このとき候補になった田中ひな子さんは、一回候補になって一回落ちたぐらいで、とやかく騒ぐような人ではなかったらしく、……というか、身近に直木賞候補のベテラン、北川荘平さんもいたという、候補者として恵まれた(?)環境にあったからでしょうか、直木賞候補のことをクドクドと語ったりはしません。
あるいは、田中さんは「文学学校と私」のエッセイで、こう書いています。
「話しても話しても話しても、なお話したりぬ対話の場を、文学々校は提供してくれたように思う。(引用者中略)対話の中から、いくら議論してみても作品で示さねば、という考え方――というよりは実感――がひきおこされていった。私はいま、自分の作品評にムキになることが少なくなったように思う。いくらか客観的に受けとめられるゆとりができたのかもしれない。どう注釈づけても書いたものは変らないという認識、何といわれようと書かずにはいられないという一種の図太さみたいなものを、私なりに体得してきたのであろうか。」(『新文学』昭和44年/1969年7月号 田中ひな子「繊細さと図太さと」より)
候補になった「善意通訳」(『新文学』16号)にも垣間見えていた、何ゴトが起きても暗く落ち込んだりしない、むしろ前向きに立ち向かう図太さは、田中さんの生来のものでもあるでしょうが、文学学校に通って体験した数おおくの議論が、さらに田中さんの強みとなって文章の端々に現われている、のかもしれませんね。
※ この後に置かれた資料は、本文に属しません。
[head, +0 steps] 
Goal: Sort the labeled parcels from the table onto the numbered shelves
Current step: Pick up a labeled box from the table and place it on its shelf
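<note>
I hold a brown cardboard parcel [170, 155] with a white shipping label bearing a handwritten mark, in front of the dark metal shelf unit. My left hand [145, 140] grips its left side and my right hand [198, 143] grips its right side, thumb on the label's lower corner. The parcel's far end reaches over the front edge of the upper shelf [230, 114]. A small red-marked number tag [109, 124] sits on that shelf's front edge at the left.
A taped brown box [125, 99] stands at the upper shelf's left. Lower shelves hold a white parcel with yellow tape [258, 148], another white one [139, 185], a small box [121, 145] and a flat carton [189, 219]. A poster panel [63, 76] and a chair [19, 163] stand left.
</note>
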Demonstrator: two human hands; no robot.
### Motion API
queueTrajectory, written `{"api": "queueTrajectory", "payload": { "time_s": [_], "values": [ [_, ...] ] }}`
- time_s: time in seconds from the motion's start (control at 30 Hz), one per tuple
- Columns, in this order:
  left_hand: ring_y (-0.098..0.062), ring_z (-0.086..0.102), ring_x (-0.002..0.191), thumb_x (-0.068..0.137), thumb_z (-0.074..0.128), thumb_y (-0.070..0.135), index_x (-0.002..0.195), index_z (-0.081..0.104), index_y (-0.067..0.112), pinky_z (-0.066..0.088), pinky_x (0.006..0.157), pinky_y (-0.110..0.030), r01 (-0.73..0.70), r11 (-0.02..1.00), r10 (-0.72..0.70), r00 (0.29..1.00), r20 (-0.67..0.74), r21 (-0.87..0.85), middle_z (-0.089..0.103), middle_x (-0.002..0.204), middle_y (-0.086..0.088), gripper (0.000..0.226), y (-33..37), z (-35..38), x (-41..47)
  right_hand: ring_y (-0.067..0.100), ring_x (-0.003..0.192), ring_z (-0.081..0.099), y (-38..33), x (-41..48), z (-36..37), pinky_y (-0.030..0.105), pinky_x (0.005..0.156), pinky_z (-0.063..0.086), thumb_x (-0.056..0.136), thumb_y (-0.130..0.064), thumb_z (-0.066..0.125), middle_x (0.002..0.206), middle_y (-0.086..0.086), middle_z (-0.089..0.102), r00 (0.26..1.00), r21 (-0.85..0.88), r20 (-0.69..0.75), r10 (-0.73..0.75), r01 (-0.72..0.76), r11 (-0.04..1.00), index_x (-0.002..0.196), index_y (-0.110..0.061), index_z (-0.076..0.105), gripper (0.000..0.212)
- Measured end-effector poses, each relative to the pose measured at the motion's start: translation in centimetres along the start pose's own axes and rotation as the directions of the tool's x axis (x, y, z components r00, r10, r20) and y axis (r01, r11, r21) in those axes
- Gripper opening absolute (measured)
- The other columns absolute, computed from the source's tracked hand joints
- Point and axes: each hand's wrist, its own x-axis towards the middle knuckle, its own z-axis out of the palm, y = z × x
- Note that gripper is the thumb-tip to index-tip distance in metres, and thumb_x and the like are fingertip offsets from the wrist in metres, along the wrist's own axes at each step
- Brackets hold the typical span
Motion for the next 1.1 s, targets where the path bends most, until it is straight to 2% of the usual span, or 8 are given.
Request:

この第55回の直木賞というのは、大阪文学学校の雑誌からはじめて候補を取り上げただけに終わらず、この学校でチューター(指導支援役)を務める北川荘平さんの作品もいっしょに候補に選び、北川さんと田中さんは、『VIKING』の先輩後輩、あるいは編集長と同人、でもありますから、結果次第では「後輩に一気に先を越された先輩作家の悲哀」とか、「講師役が卒業生に文学賞で負けた! 文学学校の悲惨!」などと、ゴシップ好き野次馬たちの心に火をつける可能性もあって、文藝春秋もなかなか鬼畜な企みを仕掛けてくるよな、という回だったんですが、二人とも、選考日までさんざんマスコミの取材攻撃を受けて辟易したぐらいで終わり、直木賞は、いわゆる商業誌にいるプロ作家へと流れていきました。